Baragar was invited to spring training for the Giants in 2020. He subsequently made the Giants' Opening Day roster and his contract was selected to the 40-man roster. Baragar made his MLB debut on July 25, 2020, earning the win after pitching two scoreless innings in relief against the Los Angeles Dodgers. In 24 appearances (one start) for the Giants during his rookie campaign, Baragar logged a 5–1 record with a 4.03 ERA with 19 strikeouts across 22 1/3 innings pitched. He was second in the NL in win–loss percentage (.833; behind Max Fried).

In the 2021 regular season with the Giants, he was 2–1 with two saves and a 1.57 ERA. He pitched in 25 games, pitching 23 innings in relief. With Triple–A Sacramento, Baragar was 3–3 with an 8.46 ERA, pitching 22 1/3 innings in 22 games (one start). He was designated for assignment on March 14, 2022, to create room on the roster for free agent signing Carlos Rodon.
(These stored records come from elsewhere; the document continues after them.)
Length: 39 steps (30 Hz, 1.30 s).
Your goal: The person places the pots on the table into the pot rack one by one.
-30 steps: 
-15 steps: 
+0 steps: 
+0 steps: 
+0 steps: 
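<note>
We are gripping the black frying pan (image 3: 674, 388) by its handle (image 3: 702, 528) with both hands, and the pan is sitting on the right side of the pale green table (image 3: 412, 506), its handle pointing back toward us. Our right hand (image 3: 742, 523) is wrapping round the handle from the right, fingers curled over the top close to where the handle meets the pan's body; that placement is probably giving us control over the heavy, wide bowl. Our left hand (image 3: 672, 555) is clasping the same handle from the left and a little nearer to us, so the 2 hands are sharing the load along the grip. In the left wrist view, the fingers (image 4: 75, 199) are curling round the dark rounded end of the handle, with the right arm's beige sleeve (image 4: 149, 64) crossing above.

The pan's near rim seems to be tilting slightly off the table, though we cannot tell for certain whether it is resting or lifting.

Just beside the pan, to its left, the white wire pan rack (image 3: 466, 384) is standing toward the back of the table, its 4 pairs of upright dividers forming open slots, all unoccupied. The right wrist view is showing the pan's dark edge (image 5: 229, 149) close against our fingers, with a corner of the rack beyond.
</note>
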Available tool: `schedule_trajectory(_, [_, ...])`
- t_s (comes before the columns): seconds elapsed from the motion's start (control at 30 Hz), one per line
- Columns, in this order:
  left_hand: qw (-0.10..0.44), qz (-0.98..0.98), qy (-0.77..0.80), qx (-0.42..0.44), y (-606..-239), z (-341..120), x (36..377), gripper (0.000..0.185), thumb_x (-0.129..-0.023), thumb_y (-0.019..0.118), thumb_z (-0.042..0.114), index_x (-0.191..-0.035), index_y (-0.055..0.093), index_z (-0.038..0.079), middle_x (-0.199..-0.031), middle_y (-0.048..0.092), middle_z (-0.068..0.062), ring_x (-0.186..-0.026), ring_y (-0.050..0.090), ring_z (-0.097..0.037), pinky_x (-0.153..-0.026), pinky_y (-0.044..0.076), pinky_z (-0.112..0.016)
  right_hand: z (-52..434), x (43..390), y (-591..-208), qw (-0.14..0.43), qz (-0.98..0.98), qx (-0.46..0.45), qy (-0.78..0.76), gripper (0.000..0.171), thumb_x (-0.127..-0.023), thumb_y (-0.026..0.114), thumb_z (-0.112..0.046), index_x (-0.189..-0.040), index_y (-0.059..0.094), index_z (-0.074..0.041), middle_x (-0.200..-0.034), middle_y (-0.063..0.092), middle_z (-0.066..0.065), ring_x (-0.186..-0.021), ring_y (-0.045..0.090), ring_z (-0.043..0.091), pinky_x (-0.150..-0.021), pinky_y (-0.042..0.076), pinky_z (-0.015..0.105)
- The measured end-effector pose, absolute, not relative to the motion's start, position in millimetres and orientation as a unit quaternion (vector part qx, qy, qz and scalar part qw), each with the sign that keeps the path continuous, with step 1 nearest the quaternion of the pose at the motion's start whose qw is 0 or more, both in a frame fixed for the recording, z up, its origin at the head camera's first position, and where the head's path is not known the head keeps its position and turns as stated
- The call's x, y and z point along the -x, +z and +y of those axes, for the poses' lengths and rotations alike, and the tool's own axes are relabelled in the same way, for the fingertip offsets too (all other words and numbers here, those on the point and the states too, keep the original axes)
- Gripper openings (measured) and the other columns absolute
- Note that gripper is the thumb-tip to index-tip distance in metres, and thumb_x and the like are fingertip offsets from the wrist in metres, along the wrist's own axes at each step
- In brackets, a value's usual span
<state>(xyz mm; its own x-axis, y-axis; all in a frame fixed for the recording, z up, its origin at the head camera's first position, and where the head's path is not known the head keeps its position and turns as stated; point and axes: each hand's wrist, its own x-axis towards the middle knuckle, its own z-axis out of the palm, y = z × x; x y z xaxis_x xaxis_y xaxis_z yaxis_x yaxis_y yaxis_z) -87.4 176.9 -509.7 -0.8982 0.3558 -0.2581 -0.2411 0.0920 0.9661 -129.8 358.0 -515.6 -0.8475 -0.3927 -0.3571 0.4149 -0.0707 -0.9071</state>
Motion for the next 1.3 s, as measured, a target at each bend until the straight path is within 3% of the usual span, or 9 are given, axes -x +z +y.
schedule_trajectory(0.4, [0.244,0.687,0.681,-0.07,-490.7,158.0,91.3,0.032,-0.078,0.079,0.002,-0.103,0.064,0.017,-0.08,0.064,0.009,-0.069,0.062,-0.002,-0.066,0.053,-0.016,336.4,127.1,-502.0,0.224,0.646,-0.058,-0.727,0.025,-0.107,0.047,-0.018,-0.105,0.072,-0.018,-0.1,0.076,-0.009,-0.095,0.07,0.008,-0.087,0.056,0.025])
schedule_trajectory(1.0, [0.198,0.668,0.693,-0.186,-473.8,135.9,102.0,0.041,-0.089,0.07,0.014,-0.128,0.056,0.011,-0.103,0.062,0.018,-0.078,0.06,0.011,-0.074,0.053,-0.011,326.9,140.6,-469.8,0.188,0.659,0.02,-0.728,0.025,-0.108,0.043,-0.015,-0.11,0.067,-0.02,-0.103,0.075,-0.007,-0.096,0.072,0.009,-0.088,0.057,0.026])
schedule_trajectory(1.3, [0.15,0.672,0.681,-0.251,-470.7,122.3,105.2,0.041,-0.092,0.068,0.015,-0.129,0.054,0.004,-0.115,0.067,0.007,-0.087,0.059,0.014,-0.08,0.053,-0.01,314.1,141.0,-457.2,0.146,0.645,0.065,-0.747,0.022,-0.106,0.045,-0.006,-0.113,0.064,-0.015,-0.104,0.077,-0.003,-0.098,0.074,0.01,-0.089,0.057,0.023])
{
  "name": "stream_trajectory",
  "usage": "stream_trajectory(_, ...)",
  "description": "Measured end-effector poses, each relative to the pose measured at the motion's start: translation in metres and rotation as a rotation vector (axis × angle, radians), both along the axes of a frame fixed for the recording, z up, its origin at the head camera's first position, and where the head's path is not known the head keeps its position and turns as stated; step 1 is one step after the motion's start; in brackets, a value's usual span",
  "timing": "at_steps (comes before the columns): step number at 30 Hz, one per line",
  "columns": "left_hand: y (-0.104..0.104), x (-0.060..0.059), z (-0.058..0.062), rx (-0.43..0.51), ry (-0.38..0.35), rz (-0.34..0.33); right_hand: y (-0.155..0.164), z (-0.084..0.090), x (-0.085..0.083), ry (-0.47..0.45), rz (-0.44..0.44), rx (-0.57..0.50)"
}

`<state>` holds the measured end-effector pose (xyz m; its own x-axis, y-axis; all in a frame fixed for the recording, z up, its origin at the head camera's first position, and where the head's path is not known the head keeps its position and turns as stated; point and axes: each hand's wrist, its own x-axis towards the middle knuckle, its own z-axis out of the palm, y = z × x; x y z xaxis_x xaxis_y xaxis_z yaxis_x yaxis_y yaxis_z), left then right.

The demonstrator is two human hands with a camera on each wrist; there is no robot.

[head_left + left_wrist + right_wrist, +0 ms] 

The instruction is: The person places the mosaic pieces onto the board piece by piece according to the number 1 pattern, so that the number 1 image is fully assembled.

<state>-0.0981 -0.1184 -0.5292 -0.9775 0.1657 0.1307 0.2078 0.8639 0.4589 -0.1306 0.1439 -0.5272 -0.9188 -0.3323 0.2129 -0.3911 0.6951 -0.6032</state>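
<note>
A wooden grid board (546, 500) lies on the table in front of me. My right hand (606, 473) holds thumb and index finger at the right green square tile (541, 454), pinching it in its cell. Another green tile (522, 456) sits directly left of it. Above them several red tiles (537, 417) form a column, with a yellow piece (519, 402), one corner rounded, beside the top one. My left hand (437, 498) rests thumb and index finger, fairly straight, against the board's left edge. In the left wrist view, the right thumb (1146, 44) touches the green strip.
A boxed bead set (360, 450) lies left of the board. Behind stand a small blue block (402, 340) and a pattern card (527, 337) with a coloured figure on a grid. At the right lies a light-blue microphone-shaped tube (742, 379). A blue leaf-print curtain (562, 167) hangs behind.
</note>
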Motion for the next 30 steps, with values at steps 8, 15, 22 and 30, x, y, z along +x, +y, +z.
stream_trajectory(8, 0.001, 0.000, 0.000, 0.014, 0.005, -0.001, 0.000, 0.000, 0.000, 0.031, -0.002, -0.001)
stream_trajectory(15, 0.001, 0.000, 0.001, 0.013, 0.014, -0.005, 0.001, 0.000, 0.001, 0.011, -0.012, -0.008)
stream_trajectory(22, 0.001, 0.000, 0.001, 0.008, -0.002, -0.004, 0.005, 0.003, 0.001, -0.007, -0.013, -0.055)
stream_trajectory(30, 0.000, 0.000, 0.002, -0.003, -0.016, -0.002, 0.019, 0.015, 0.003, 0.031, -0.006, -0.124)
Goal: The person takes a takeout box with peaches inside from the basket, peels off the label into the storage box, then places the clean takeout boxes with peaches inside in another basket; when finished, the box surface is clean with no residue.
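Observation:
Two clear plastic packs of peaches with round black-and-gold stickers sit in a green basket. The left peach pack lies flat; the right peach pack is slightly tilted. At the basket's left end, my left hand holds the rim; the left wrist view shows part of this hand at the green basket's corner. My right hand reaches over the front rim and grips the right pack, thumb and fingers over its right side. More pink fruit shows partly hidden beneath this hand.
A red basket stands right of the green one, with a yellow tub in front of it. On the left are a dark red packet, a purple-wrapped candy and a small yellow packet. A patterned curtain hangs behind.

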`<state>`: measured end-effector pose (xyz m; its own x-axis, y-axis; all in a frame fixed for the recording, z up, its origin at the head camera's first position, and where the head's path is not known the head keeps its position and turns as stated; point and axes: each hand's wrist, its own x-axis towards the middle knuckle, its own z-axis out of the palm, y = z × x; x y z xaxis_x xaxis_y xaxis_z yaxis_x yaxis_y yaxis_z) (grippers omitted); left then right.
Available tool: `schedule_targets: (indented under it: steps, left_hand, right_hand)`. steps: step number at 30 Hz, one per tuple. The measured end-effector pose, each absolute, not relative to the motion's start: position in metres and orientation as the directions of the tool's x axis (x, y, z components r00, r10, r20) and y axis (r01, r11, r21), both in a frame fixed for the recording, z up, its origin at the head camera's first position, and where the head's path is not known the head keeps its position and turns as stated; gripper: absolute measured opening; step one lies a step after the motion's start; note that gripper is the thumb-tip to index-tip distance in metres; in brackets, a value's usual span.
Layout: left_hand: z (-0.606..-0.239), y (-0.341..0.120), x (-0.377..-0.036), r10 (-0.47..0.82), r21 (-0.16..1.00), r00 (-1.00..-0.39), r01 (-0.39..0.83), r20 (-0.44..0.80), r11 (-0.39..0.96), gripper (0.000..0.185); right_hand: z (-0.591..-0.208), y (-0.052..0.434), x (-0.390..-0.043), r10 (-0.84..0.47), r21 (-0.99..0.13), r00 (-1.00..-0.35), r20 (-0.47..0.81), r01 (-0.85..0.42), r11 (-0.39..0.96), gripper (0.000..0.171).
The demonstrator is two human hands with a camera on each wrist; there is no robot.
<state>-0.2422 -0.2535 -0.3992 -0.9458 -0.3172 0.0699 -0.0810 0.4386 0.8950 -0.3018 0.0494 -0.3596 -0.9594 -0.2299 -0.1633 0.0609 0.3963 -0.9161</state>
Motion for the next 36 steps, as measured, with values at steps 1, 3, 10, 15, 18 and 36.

===Arizona Diamondbacks===
On March 21, 2022, Baragar was claimed off of waivers by the Arizona Diamondbacks. He was designated for assignment on April 5, following the promotion of Óliver Pérez. On April 10, Baragar was outrighted to the Triple-A Reno Aces. In 43 games for Reno, he posted a 5.51 ERA with 50 strikeouts in 47 1/3 innings of work. He elected free agency following the season on November 10.

===Cleveland Guardians===
On December 22, 2022, Baragar signed a minor league contract with the Cleveland Guardians. The deal includes an invitation to the Guardians' 2023 major league spring training camp. In 23 games for the Triple–A Columbus Clippers, he struggled to a 6.54 ERA with 41 strikeouts and 2 saves across 31 2/3 innings pitched. On August 3, 2023, Baragar was released by the Guardians organization.

===Lancaster Stormers===
On April 15, 2024, Baragar signed with the Lancaster Stormers of the Atlantic League of Professional Baseball. He appeared in 3 games, all starts, and pitched to a 2.25 ERA with 18 strikeouts.

===Minnesota Twins===
On May 10, 2024, Baragar's contract was purchased by the Minnesota Twins organization. In 16 games (4 starts) for the Triple–A St. Paul Saints, he logged a 2–3 record and 5.96 ERA with 26 strikeouts across 25 2/3 innings pitched. Baragar was released by the Twins organization on September 12.

===Toros de Tijuana===
On February 11, 2025, Baragar signed with the Tecolotes de los Dos Laredos of the Mexican League. He was released by the Tecolotes prior to the start of the season on April 14.

On April 29, 2025, Baragar signed with the Toros de Tijuana of the Mexican League. In 11 starts for Tijuana, Baragar pitched to a 5–0 record and 3.59 ERA with 44 strikeouts across 42 2/3 innings pitched.

===Rakuten Monkeys===
On August 19, 2025, Baragar signed with the Rakuten Monkeys of the Chinese Professional Baseball League. In three starts for Rakuten, he posted a 1–1 record and 3.52 ERA with 10 strikeouts across 15 1/3 innings pitched. With the Monkeys, Baragar won the 2025 Taiwan Series. He became a free agent following the season.

===Toros de Tijuana (second stint)===
On April 14, 2026, Baragar signed with the Toros de Tijuana of the Mexican League.